PROBLEM TO SOLVE - In the records below, find the line containing "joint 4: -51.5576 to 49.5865" and the line containing "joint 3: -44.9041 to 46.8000"; please repeat exactly the lines from one to the other, both included, and nothing more.

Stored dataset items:
*** Begin section ***

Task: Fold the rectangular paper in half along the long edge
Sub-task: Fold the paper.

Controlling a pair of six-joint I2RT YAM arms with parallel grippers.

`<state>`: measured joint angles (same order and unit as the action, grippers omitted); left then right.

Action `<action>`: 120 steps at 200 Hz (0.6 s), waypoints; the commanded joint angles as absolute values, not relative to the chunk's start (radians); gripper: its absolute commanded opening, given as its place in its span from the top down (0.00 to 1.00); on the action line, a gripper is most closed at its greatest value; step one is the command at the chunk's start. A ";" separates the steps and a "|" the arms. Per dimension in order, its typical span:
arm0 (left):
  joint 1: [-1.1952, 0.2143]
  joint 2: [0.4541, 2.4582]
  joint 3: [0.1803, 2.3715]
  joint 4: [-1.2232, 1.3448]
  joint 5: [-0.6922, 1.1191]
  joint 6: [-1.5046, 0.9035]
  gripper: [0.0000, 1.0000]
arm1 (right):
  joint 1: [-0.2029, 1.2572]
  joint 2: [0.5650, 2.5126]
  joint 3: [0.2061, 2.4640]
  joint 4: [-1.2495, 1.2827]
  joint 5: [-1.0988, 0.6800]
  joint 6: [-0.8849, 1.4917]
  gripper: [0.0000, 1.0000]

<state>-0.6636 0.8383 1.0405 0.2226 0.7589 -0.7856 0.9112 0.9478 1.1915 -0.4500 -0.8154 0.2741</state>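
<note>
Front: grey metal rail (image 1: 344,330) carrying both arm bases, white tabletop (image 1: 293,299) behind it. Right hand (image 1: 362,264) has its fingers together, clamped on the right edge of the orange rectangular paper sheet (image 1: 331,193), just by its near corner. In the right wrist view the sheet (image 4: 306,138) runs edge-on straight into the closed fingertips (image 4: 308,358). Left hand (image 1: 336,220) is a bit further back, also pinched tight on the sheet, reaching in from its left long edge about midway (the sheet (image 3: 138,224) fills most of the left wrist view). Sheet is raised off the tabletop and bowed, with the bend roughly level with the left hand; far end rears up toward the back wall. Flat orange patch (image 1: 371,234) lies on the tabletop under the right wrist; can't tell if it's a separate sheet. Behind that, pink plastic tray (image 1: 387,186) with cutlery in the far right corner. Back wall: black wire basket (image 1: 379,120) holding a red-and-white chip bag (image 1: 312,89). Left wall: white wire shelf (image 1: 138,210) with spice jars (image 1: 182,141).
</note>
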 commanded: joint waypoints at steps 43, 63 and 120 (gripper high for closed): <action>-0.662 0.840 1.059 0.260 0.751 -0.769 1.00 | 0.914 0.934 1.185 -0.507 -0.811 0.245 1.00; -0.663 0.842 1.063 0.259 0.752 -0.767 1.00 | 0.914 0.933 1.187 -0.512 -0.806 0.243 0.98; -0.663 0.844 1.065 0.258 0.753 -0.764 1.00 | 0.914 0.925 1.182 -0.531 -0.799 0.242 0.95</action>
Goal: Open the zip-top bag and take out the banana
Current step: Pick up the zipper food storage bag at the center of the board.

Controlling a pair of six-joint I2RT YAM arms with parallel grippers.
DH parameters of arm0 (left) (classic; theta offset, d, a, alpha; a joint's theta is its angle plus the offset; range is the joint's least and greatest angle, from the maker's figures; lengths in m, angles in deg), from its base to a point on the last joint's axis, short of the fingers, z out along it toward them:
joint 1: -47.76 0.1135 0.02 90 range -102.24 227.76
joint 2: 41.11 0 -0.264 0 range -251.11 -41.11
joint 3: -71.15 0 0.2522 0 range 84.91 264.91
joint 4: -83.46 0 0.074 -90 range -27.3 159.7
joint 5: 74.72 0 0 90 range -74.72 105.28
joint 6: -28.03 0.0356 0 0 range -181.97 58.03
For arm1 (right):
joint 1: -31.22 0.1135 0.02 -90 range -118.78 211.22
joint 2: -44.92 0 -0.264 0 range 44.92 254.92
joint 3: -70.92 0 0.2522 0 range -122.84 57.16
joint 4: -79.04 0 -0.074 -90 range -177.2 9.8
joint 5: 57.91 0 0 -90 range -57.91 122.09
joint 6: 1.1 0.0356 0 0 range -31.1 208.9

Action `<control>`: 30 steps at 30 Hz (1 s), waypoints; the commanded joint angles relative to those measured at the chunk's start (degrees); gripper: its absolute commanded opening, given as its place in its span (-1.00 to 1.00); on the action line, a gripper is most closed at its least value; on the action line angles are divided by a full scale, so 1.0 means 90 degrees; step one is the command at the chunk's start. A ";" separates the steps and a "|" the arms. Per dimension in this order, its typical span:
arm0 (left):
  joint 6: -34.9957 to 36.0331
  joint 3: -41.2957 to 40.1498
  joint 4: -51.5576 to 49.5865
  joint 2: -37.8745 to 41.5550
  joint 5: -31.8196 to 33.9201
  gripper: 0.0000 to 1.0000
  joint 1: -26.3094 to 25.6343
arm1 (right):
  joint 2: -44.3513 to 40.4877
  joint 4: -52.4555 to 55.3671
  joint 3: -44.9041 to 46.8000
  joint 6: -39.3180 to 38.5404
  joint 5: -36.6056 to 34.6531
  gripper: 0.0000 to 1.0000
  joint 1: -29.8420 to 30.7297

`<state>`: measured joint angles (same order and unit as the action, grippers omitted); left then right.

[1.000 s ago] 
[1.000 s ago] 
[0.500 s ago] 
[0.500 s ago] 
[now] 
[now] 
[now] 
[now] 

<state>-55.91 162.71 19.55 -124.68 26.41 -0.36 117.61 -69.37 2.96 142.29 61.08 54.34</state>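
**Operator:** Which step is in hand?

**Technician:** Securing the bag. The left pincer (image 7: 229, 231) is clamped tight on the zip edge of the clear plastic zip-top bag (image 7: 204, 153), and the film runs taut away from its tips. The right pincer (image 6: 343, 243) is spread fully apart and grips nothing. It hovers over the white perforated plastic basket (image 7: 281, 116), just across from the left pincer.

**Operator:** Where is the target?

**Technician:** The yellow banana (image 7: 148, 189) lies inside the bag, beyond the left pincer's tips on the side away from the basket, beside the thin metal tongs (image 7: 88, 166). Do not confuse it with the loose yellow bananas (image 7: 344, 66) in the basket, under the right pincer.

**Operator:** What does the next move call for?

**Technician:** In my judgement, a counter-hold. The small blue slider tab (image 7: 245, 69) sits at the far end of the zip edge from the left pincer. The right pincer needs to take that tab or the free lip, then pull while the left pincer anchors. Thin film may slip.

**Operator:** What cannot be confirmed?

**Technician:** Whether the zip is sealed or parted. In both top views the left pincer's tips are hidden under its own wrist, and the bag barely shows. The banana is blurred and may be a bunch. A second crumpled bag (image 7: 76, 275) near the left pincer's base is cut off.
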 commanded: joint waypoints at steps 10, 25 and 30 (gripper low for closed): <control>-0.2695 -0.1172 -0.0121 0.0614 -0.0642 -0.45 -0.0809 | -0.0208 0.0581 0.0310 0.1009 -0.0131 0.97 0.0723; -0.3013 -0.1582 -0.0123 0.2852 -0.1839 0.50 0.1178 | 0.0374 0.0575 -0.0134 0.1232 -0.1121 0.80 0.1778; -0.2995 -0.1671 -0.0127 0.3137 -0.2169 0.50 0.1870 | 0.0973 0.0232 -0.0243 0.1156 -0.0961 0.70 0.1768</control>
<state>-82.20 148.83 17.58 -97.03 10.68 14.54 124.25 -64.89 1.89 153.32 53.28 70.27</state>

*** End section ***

RESULT -
  joint 4: -51.5576 to 49.5865
  joint 2: -37.8745 to 41.5550
  joint 5: -31.8196 to 33.9201
  gripper: 0.0000 to 1.0000
  joint 1: -26.3094 to 25.6343
arm1 (right):
  joint 2: -44.3513 to 40.4877
  joint 4: -52.4555 to 55.3671
  joint 3: -44.9041 to 46.8000

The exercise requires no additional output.